#### WHAT TO DO:
Some entries follow. Reproduce exactly the lines starting at the one with "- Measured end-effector" and stopping after the one with "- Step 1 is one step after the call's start".

#### MATERIAL FOR THIS TASK:
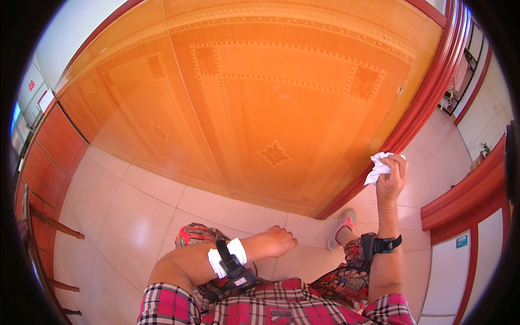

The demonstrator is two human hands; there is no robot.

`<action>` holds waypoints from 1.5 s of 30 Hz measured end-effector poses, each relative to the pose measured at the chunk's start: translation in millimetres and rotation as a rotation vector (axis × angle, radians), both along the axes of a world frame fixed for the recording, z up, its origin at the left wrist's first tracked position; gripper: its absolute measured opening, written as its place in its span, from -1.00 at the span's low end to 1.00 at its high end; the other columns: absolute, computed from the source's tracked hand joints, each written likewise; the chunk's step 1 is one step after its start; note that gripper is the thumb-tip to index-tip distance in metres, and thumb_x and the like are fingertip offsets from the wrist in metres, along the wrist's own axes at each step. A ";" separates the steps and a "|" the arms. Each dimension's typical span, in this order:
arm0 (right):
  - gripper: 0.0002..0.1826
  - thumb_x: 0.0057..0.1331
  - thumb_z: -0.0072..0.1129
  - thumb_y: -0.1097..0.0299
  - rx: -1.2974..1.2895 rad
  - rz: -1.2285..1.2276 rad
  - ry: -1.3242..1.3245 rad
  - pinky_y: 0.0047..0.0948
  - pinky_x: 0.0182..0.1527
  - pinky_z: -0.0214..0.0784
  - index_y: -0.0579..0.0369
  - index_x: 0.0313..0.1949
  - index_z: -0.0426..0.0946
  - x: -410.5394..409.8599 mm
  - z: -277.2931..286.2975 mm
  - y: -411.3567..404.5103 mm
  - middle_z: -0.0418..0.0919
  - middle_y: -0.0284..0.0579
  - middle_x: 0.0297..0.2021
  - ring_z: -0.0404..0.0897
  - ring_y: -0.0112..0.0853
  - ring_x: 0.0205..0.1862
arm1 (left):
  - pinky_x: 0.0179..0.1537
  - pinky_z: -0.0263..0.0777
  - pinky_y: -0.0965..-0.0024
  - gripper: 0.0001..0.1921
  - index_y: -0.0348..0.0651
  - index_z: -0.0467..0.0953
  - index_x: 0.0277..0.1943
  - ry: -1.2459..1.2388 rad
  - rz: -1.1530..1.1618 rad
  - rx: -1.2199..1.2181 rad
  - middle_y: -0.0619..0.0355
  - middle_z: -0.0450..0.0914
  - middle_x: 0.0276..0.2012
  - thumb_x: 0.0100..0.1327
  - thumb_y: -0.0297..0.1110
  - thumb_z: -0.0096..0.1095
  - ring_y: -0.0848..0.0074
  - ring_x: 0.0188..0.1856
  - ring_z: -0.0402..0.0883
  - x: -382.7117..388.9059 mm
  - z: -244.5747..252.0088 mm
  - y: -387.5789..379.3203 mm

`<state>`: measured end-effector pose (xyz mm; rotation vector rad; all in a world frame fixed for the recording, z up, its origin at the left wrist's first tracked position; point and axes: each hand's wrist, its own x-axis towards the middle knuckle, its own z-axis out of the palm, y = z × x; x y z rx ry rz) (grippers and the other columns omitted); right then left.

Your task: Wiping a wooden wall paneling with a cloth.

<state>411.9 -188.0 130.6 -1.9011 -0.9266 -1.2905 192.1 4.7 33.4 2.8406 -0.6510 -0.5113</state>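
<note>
My right hand (392,180) grips a crumpled white cloth or tissue (380,167). It presses close to the dark red wooden door frame (400,132), on its lower part; whether the cloth touches the wood I cannot tell. Left of the frame stands a wide orange-brown wooden panel (280,109) with carved borders and star motifs. My left hand (276,241) hangs in front of my body with its fingers curled, and nothing shows in it. Around my left forearm is a white folded cloth (227,256) beneath a black strapped device (233,268).
Pale tiles (138,219) cover the floor. Wooden chair legs (61,225) and a reddish cabinet (57,148) stand at the left. On the right, a doorway opens between the frame and a red-trimmed white panel (451,272). A potted plant (485,149) shows beyond it.
</note>
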 end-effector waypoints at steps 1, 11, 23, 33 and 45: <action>-0.61 -0.22 -0.07 0.83 -0.002 -0.004 0.000 -0.29 -0.14 0.36 0.12 -0.40 0.48 -0.5 -2.6 -0.2 0.45 -0.12 -0.30 0.46 -0.18 -0.23 | -0.14 0.44 0.19 -0.79 -0.27 0.49 -0.20 -0.002 -0.011 0.004 -0.05 0.59 -0.24 0.17 -0.40 -0.03 0.21 -0.15 0.59 0.2 -0.2 -0.1; -0.72 -0.17 0.14 0.74 -0.217 0.047 0.055 -0.35 -0.30 0.40 0.10 -0.44 0.52 -13.7 -22.1 -2.2 0.44 -0.19 -0.35 0.47 -0.24 -0.30 | -0.13 0.40 0.16 -0.81 -0.23 0.49 -0.24 -0.002 0.013 0.007 0.01 0.56 -0.23 0.20 -0.41 -0.10 0.22 -0.12 0.54 -1.1 -11.3 2.2; -0.65 -0.09 -0.06 0.81 -0.073 0.086 0.135 -0.40 -0.15 0.40 0.15 -0.35 0.56 -20.8 -5.4 4.5 0.47 -0.15 -0.28 0.50 -0.24 -0.19 | -0.17 0.41 0.17 -0.83 -0.23 0.48 -0.27 -0.047 0.009 -0.020 -0.01 0.56 -0.28 0.19 -0.41 -0.09 0.20 -0.17 0.55 -1.6 -10.1 3.2; -0.58 0.05 -0.06 0.81 0.279 0.038 -0.010 -0.41 0.03 0.31 0.13 -0.15 0.56 -15.9 54.1 40.9 0.45 -0.10 -0.06 0.44 -0.27 0.00 | -0.15 0.37 0.18 -0.83 -0.20 0.46 -0.25 -0.040 0.017 -0.030 0.03 0.54 -0.28 0.19 -0.39 -0.09 0.24 -0.17 0.53 -2.7 -12.8 2.5; -0.60 -0.09 0.18 0.68 -0.183 -0.057 -0.185 -0.33 -0.05 0.38 0.10 -0.18 0.54 -18.6 -3.1 45.8 0.43 -0.12 -0.08 0.46 -0.20 -0.09 | -0.25 0.37 0.21 -0.86 -0.21 0.45 -0.31 -0.178 -0.009 -0.123 0.05 0.52 -0.37 0.17 -0.39 -0.07 0.26 -0.27 0.53 -9.7 -4.9 5.2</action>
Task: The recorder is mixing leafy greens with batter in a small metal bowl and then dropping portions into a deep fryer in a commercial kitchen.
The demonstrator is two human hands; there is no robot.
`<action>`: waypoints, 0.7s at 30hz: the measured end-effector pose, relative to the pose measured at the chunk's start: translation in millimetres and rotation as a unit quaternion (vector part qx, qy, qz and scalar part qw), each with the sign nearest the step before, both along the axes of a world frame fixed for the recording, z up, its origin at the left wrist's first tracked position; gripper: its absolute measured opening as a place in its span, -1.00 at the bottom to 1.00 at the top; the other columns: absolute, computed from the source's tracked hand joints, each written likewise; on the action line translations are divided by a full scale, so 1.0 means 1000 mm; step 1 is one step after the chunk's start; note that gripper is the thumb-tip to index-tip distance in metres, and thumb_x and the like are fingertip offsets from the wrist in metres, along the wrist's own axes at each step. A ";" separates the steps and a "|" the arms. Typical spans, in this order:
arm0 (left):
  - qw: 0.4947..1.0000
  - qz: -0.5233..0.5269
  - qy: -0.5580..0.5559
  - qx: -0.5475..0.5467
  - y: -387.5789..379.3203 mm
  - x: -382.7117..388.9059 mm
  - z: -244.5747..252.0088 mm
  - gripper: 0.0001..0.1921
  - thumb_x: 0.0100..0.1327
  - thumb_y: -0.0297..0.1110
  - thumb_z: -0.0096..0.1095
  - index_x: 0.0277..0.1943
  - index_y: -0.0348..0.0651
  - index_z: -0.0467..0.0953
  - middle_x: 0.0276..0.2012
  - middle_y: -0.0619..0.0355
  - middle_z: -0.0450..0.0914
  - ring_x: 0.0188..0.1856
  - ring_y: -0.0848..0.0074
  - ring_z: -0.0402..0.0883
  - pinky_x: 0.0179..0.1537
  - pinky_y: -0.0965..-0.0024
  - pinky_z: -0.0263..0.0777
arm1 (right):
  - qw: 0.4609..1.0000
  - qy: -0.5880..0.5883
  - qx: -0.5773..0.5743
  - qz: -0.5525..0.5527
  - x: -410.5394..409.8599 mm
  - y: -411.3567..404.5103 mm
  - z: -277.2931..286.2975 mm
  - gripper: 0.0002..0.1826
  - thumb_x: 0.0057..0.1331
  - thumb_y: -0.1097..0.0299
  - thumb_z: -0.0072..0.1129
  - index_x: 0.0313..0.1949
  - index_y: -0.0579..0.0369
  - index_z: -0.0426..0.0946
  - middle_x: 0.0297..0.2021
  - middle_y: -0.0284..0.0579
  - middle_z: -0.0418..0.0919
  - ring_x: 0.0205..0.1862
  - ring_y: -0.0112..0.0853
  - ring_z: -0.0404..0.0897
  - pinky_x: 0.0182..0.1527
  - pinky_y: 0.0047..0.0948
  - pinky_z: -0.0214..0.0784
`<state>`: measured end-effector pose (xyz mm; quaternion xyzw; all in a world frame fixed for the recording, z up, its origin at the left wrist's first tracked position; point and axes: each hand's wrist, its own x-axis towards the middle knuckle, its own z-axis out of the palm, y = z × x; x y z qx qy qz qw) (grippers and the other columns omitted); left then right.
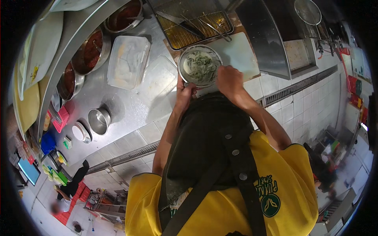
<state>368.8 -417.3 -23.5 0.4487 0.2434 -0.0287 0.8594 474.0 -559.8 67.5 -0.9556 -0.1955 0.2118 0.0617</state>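
A round metal bowl (180,70) holds a creamy white mixture with shredded green leaves (202,63). My left hand (186,92) grips the bowl's near left rim, thumb over the edge. At the right rim is my right hand (229,81), its fingers curled; whether a utensil handle is inside them cannot be seen. A pale cutting board (243,54) lies beyond and to the right of the bowl. Behind the bowl stands a tray with a wire rack (174,37), bearing a knife (189,27) and metal tongs (217,30).
Left on the steel counter (130,109) are a lidded plastic container (128,62), an empty steel pot (99,121), a kitchen scale (81,132) and several pots of red sauce (91,51). A steel appliance (265,38) stands at right. Another person (69,191) is far off at lower left.
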 end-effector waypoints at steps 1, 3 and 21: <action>1.000 -0.012 0.012 0.011 -0.003 0.001 0.004 -0.21 0.14 -0.64 -0.06 0.42 0.07 -0.10 -0.10 0.17 0.49 -0.46 0.67 0.44 -0.51 0.64 0.33 | 1.000 -0.001 -0.002 -0.006 -0.002 0.002 -0.014 -0.83 0.03 0.39 0.17 -0.39 0.19 0.56 -0.38 0.10 0.59 -0.32 -0.05 0.63 -0.26 -0.15 0.49; 0.999 -0.025 0.024 0.022 -0.006 0.003 0.009 -0.18 0.15 -0.61 -0.03 0.44 0.12 -0.15 -0.22 0.23 0.51 -0.54 0.72 0.38 -0.60 0.67 0.27 | 0.999 0.032 0.019 -0.029 -0.004 0.014 -0.045 -0.81 0.03 0.38 0.17 -0.38 0.22 0.56 -0.36 0.13 0.59 -0.31 -0.02 0.62 -0.24 -0.10 0.48; 0.999 -0.009 -0.021 -0.037 -0.002 -0.003 0.005 -0.22 0.12 -0.68 -0.09 0.41 0.04 -0.07 0.03 0.17 0.44 -0.29 0.61 0.51 -0.31 0.55 0.50 | 0.959 0.088 -0.001 0.270 -0.010 -0.023 -0.004 -0.85 0.08 0.41 0.05 -0.41 0.19 0.57 -0.43 0.09 0.59 -0.30 -0.03 0.63 -0.30 -0.08 0.44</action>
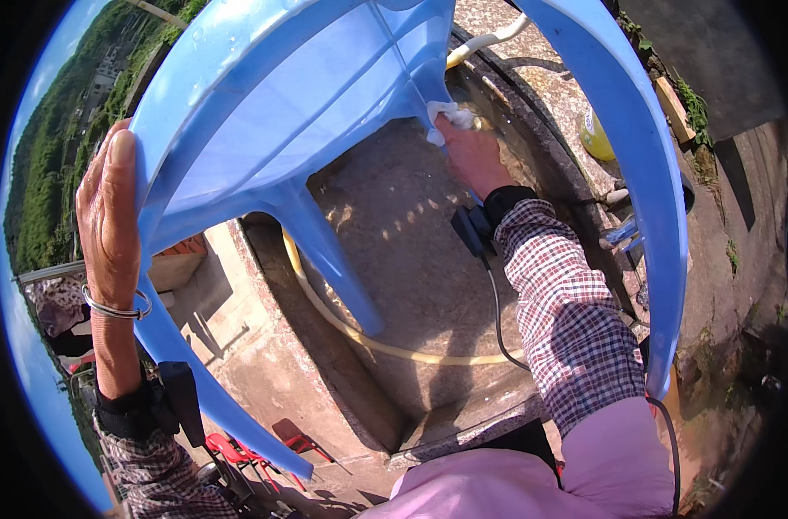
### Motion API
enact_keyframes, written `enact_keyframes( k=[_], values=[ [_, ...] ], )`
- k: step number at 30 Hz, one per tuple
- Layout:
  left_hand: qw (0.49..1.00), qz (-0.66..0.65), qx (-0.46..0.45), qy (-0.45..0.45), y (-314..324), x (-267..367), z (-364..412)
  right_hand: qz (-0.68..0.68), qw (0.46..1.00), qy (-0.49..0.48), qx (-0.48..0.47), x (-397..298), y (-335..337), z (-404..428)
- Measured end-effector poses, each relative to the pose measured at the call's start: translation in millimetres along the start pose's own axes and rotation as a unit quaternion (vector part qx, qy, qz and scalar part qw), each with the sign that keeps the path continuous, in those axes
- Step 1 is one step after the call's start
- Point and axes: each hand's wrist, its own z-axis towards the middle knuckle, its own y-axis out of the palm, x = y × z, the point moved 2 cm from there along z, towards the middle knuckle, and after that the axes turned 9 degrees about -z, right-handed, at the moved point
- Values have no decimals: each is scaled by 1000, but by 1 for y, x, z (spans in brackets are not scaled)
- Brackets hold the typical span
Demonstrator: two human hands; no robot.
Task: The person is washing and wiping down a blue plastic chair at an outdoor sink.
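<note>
A blue plastic chair or stool (283, 123) is tilted over a concrete basin (433, 259), with its legs spread toward me. My left hand (112, 207) grips its outer edge at the left; the fingertips are partly hidden. Deep in the middle, my right hand (475, 156) presses a white cloth or sponge (455, 115) against the inside of a leg. Water drops glisten on the upper blue surface. Shallow water appears to lie in the basin, where a pale yellow hose (394, 351) curves along the floor.
Beyond the basin's right rim stand a yellow-green bottle (598, 136) and a black cable (530, 97). Red chairs (238, 451) are on the paving at lower left. A cord (497, 305) hangs from my right wrist device (469, 230). Hills rise far left.
</note>
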Motion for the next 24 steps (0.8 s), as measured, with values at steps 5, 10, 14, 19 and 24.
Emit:
enact_keyframes(
  k=[5, 10, 14, 19, 24],
  values=[
    [993, 66, -30, 96, -8, -2, -1, -52, 988, -20, -143, 14, 28, -95],
    [973, 105, -43, 203, -3, -12, 4, -76, 981, 12, -181, 32, 74, -171],
    [993, 95, -24, 66, -44, 20, -11, 96, 985, -143, 7, -39, 29, -126],
    [954, 141, -51, 261, -1, -9, 7, 28, 933, -150, 326, -37, -15, -8],
    [954, 156, -52, 250, -16, -8, -1, -57, 998, -8, -6, -47, -3, 5]
  ],
)
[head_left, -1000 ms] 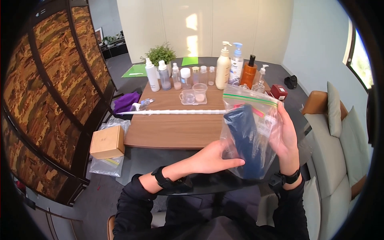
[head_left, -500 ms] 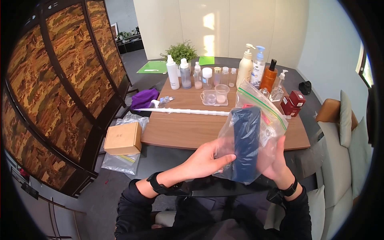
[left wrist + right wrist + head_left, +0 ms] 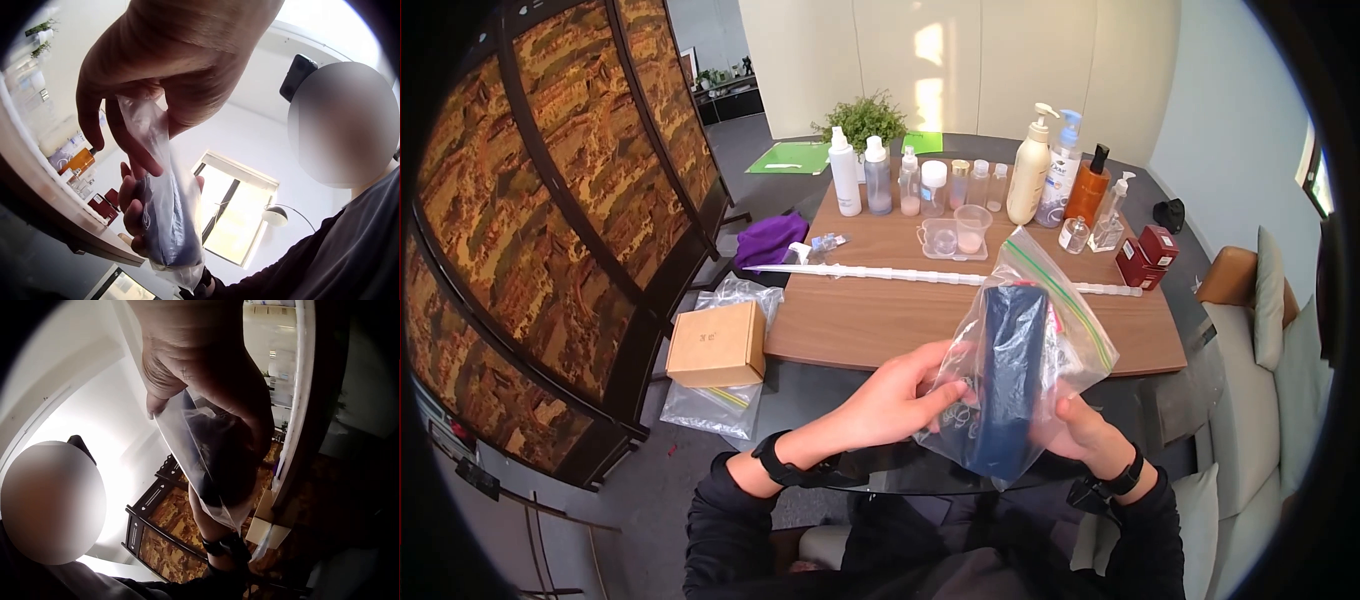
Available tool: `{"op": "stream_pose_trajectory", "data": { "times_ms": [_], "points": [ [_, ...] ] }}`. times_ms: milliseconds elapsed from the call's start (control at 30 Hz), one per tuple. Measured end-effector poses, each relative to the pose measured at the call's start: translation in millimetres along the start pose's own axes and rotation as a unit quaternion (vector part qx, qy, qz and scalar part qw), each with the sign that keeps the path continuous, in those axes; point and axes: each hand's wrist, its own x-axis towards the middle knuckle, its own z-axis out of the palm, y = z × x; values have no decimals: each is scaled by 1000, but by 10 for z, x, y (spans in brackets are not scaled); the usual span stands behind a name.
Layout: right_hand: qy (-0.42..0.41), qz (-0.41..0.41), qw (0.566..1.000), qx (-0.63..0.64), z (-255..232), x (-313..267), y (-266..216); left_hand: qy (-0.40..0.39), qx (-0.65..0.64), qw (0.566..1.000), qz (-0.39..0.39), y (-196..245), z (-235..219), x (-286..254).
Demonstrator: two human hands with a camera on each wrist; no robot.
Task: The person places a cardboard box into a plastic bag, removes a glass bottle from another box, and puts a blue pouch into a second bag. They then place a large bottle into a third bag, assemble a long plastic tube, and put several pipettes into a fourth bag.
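A clear zip bag [image 3: 1060,290] with a green and yellow strip along its top is held tilted over the near table edge. Inside it lies a long dark blue bundle [image 3: 1008,380], with a bit of red and a white label beside it. My left hand [image 3: 905,398] pinches the bag's left side between thumb and fingers; the left wrist view shows the plastic bunched in that left hand [image 3: 165,75]. Along the right side, my right hand [image 3: 1085,432] grips the bag, thumb in front. Its fingers [image 3: 132,215] wrap round the bundle through the plastic.
Several bottles stand along the back of the wooden table [image 3: 860,325], with a clear plastic tray [image 3: 952,240] before them. A white strip [image 3: 900,273] lies across it. Dark red boxes [image 3: 1145,257] are at right. Left of the table sit a purple cloth [image 3: 772,240] and a cardboard box [image 3: 716,345].
The bag has come lower and nearer the body, the bundle standing more upright in it. My right hand has slid from the bag's top corner down its right side. The head view has shifted.
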Motion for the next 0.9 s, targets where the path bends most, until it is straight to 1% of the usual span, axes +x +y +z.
{"op": "stream_pose_trajectory", "data": {
  "times_ms": [67,100,167,300,367,467,567,600,667,700,767,800,833,900],
  "points": [
    [27,24,999,-17,33,12,-3,-21,23,999,-30,43,-69,-38],
    [40,35,998,-24,46,21,-3,-1,56,998,-17,53,-72,-49],
    [65,51,996,20,22,63,13,37,125,991,10,72,-75,-57],
    [112,48,989,88,49,145,18,73,193,976,68,19,-73,-53],
    [100,67,985,122,37,147,-14,71,225,968,89,-46,-55,-22],
    [127,61,980,141,21,42,-94,36,197,979,24,116,-41,-72],
    [148,54,976,147,-17,-92,-150,42,187,981,4,91,-52,-90],
    [153,58,975,148,-29,-133,-146,42,205,978,23,38,-50,-50],
    [142,54,973,173,-87,-188,-88,20,186,982,26,4,30,27],
    [124,38,983,129,-54,-227,-49,15,180,983,28,3,60,56],
    [73,12,996,41,86,-263,-53,-31,60,997,28,-55,160,156],
    [84,58,993,57,175,-273,-147,-23,49,997,46,-100,198,218],
    [89,85,992,20,181,-291,-141,-12,40,997,63,-109,226,259],
    [57,89,991,-80,173,-347,-85,-85,-102,991,34,-43,252,283]
  ]
}}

#### PROBLEM SOLUTION:
- Measured end-effector poses, each relative to the pose measured at the call's start: translation in millimetres along the start pose's own axes and rotation as a unit quaternion (vector part qx, qy, qz and scalar part qw), each with the sign that keeps the path continuous, in those axes
- Step 1 is one step after the call's start

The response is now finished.